On the way to the starting point, I met Dr. Osnat Levzion-Korach, director of Shamir-Assaf Harofeh Hospital. A few weeks before, she participated in the Iron Woman Half Competition held in Tiberias and this time ran a half marathon. Contrary to my shy nature, I approached her and told her she was inspiring. I told her that I was starting an internship at Assaf Harofeh in February, and I told her that I hoped I would be able to continue running as a doctor as well. She assured me it was entirely possible and gave me a hug for success.
After some group photos it's time to run. To my delight, my husband Uri joined me. The difference in character between us is also reflected in our perception of running. I love when I have an accurate and clear plan for every run. He prefers the unpaved track, wherever you take it, and without planning ahead. It's the same in life itself, and maybe that's why our combination works, because we balance each other.

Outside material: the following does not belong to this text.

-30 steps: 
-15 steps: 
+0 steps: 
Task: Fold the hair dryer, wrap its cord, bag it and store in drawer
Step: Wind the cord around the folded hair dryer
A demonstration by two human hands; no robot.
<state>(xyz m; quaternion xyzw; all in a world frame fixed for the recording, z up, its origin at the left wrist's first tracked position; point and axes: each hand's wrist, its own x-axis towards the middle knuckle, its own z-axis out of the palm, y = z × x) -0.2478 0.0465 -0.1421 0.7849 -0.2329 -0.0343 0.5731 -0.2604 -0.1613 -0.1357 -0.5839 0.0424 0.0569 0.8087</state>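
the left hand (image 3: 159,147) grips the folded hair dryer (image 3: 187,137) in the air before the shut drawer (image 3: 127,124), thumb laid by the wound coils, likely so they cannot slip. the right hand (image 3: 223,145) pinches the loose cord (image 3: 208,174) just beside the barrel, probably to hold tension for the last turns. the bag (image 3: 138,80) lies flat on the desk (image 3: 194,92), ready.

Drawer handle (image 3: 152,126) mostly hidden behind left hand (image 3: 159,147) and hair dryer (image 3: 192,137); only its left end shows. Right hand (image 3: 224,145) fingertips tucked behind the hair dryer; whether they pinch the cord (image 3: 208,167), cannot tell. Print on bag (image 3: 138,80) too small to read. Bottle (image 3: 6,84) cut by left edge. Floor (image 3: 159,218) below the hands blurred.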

Anyway, in this run in Tiberias he promised that he would do what I say… Along with us also ran Liron, a member of my team. For the first few minutes all I thought about was sticking to the original plan and not getting carried away with the energies of the start of the race and the hundreds of runners around me. My friends from the sports channel, Uri and Eitan, are experienced runners, and over the past week I have been repeatedly warned not to be tempted to pace too fast at first so that I do not burn at the end. I have good discipline, and even though my body felt great, I did not let it gallop forward. I enjoyed running with Uri and Liron, and observing the spectacular view of the Sea of Galilee that was spread out and close to us along the entire route.
Smile the last few meters
Later we saw the faster team members, making their way back, and their encouragement lifted the mood. At the 15th kilometer, Liron felt that she was able to increase her pace, and I was really happy for her. I felt a certain fatigue in my legs, and I was afraid that if I increased, I would have no fuel left to get to the end. My longest run before Tiberias was 19 km, and mentally I was interested in dealing with the unknown. On the one hand, a personal record with each step, and on the other hand – am I really capable of doing it? I had no self-flagellation about inability Speed up. I remembered what I heard on one of the great long-distance runners, Eliud Kipchuge: Be kind to yourself. It's a good rule of thumb.
By the last mile I already realized that without a doubt, I'll do it. I increased the pace, and when I saw the finish line I just smiled all the last few meters. I felt proud of all the last few months, and of another goal I had managed to conquer. My parents and my two children were waiting for me excitedly, and when I look at my picture a moment after finishing, I see one thing: happiness.
I finished in a time of 2:31:02, and I'm glad the ability to get better at running is endless. I can do more strength training, put more emphasis on nutrition and of course persevere in training, and get to the next half marathon better. The fact that I was able to run 21.1 km also gives me energy even before starting work as a doctor. Remember that the first kilometer from the moment you get up from the couch is the hardest of all, and so will be the first period in hospital. The requirements and the effort. But the principle is the same – Trust the process.
In the end you will reach the desired destination.